AARP Hearing Center
Susan Moeller,
When I complimented a 70ish friend on her new black sedan, she replied, “It’s fine, but it’s not what I imagined for my last car.”
Her comment made me dream of all the vehicles I’ll never own, like that classic green Porsche or a yellow vintage Jeepster.
Then, ouch. I realized my “last” car is only a trade-in away, and that my car is now the most tangible measure of my life span. There are other last things, of course. I’m pretty sure I already own my last vacuum cleaner, my last dog and my last pair of skinny jeans. But it’s the car — such a visceral symbol of independence — that so clearly proclaims the finite nature of time.
This comes after almost 60 years of driving, during which I’ve owned at least nine cars and shared several others. My first was a Chevy II convertible whose engine imploded after two months. There was a bright orange Volvo that I got at a discount precisely because it was a bright orange Volvo. There was a rumbling, four-speed Toyota Land Cruiser that broke down on every camping trip, and a succession of Subarus that were always sticky with Cheerios, raisins and dog hair. “You don’t drive a car,” my husband once said. “It’s a luncheonette.”

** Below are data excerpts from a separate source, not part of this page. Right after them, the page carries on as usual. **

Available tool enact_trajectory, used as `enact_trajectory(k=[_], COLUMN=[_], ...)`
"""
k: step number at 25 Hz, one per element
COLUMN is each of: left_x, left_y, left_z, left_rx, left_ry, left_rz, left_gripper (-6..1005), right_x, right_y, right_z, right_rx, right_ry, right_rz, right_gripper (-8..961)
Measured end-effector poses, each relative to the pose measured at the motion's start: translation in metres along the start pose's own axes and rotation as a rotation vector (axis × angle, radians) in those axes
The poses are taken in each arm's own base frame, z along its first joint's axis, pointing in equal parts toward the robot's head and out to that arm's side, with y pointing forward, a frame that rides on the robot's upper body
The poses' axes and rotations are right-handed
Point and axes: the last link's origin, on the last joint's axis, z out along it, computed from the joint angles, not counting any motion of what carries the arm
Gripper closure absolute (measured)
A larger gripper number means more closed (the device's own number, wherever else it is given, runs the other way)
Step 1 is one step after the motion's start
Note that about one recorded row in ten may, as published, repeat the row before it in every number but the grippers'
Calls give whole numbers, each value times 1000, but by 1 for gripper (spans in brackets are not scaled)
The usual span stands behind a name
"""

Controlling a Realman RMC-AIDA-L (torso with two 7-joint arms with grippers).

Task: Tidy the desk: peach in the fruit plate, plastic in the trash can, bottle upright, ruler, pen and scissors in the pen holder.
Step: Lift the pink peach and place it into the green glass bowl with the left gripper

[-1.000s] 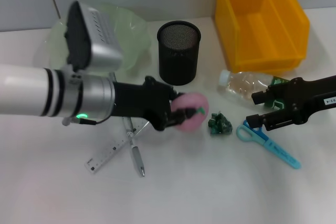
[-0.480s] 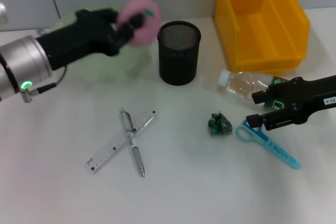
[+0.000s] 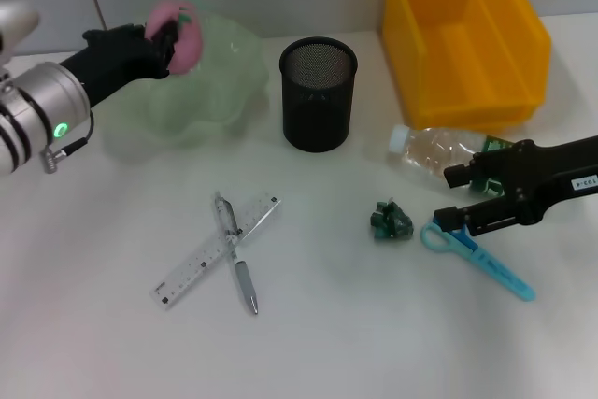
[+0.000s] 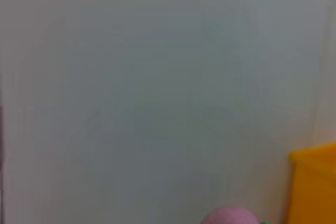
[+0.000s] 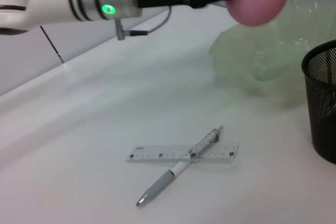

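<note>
Jaws first: the right gripper [image 3: 455,195] sits low over the worktop [image 3: 374,324] with its jaws apart and nothing in them, parked between the scissors [image 3: 476,257] and the bottle [image 3: 439,151], which is lying on its side. Nearest the robot, the ruler [image 3: 213,262] and pen [image 3: 234,253] lie crossed, and a bit farther along there's the crumpled green plastic [image 3: 391,220] just beside the scissors' handle. Beyond that stands the black mesh pen holder [image 3: 319,92], with the yellow trash can [image 3: 462,36] at the back right. Far left, the left gripper [image 3: 168,36] has its jaws clamped on the peach [image 3: 177,27], held in the air above the back rim of the green fruit plate [image 3: 192,91]. So I'd say we're on the peach step. Next move, as I read it: lower into the plate, let go gently so it doesn't roll out.
</note>
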Motion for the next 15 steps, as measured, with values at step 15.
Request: enact_trajectory(k=[15], left_x=[-10], left_y=[2], left_z=[10], left_rx=[15], left_ry=[-74], left_rz=[-29], left_gripper=[683], right_x=[3], right_y=[2], right_z=[4], right_rx=[-6], right_ry=[14], right_rz=[-3], right_gripper=[141])
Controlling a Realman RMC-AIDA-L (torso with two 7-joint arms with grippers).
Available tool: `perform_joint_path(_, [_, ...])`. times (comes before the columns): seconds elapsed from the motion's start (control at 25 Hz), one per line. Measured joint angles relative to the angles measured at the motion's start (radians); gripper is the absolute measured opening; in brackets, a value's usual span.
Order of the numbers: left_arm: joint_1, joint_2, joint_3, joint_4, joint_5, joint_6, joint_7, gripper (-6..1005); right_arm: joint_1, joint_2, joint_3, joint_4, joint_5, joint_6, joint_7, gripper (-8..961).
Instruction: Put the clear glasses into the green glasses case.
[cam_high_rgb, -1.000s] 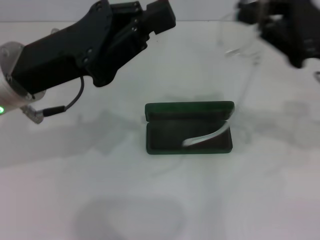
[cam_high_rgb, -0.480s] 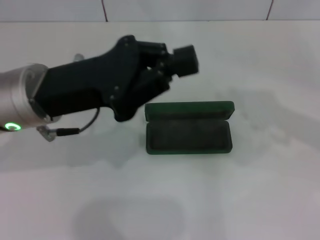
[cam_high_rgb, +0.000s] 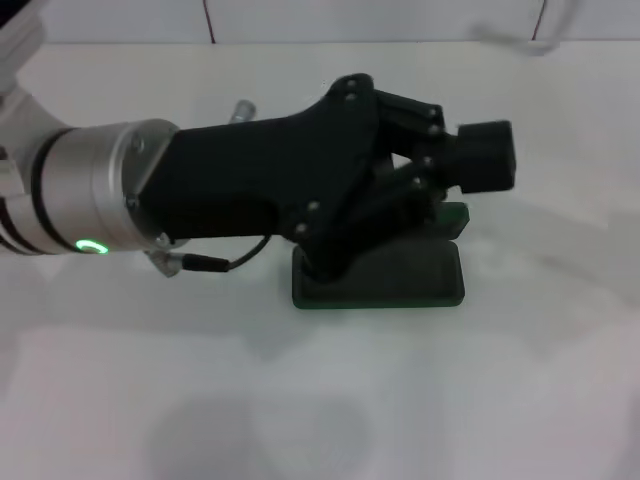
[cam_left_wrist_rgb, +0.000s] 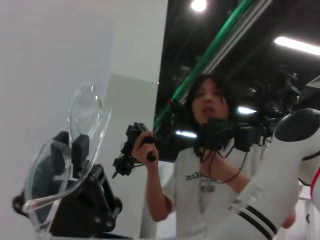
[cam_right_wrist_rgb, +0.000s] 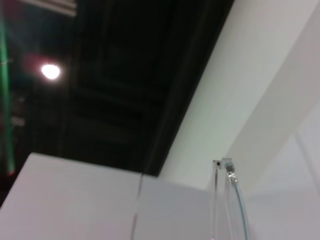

I’ve easily driven over one million miles, including two trips across the country and one across Canada. I drove a Land Rover with only two working gears through Morocco. I circumnavigated Nova Scotia and survived a week of driving on the left-hand side of the road in New Zealand with a teenage backseat driver. I’ve driven thousands of miles to soccer, dance lessons, sleepovers and dorm rooms with kids giggling, arguing, screaming, pouting, crying and/or barfing. I’ve taught three children to drive, including on a standard shift. That alone should get me to heaven. My passengers have included at least a dozen dogs, also sometimes barfing. Or worse.
I’ve had my driver’s license longer than anything I own, with the possible exception of one sweater that, let’s face facts, I’m never going to wear again. So many of my memories were made in cars, some happy, some bittersweet: playing the alphabet game on family car trips; getting lost on back Maine roads; rushing in labor to the hospital; driving my father to see his dying wife. Unlike the rest of life, the car always came with a soundtrack, like that summer night in Los Angeles involving a boy and a Corvette, and Herb Alpert & the Tijuana Brass.